About this exercise —
In the listing below, which lines contain the string "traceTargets"? Copy them all.

↓

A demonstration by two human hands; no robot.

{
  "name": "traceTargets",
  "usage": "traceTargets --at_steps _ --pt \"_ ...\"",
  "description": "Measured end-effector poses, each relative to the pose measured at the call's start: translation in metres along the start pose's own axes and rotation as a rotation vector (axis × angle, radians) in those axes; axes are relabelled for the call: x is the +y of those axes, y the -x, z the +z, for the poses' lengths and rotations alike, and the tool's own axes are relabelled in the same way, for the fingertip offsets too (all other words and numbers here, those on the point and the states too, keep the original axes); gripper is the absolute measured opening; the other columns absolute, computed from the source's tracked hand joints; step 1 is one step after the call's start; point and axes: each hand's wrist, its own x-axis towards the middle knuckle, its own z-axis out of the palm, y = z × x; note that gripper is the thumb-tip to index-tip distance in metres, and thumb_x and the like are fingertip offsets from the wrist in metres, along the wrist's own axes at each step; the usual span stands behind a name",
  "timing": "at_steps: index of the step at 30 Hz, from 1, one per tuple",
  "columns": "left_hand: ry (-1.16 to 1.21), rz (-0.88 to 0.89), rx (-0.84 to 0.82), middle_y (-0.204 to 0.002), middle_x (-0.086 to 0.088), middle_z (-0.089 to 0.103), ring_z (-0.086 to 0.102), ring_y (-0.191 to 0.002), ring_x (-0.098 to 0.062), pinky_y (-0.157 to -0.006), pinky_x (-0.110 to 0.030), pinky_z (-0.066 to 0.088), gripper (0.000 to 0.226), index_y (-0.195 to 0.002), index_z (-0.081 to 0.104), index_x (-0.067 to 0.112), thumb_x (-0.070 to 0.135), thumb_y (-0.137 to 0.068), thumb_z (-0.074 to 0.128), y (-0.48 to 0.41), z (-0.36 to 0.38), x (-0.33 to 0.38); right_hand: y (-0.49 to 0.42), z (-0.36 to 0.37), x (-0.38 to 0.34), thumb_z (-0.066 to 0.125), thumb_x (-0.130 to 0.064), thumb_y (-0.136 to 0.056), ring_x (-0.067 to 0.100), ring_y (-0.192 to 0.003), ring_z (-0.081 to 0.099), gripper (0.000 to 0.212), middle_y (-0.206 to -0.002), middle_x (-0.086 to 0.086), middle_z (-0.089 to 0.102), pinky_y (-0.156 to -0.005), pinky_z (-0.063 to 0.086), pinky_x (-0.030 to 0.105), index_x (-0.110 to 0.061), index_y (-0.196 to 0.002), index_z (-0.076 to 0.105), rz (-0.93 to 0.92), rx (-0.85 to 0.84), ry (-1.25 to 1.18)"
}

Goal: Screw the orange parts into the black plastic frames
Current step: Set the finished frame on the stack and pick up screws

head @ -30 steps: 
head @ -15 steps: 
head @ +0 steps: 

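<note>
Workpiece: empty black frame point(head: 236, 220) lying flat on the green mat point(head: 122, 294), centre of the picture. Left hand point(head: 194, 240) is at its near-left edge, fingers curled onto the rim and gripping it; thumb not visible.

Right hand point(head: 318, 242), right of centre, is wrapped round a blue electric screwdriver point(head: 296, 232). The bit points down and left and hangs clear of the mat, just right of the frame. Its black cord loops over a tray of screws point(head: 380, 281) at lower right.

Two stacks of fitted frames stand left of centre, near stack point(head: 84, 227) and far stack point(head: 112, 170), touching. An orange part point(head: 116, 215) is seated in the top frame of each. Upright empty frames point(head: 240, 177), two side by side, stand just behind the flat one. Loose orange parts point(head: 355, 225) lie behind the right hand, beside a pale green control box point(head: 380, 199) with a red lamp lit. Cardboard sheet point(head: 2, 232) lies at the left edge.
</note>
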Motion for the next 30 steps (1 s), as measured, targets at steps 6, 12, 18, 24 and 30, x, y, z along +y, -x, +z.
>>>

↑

Exercise answer —
  "name": "traceTargets",
  "usage": "traceTargets --at_steps _ --pt \"_ ...\"",

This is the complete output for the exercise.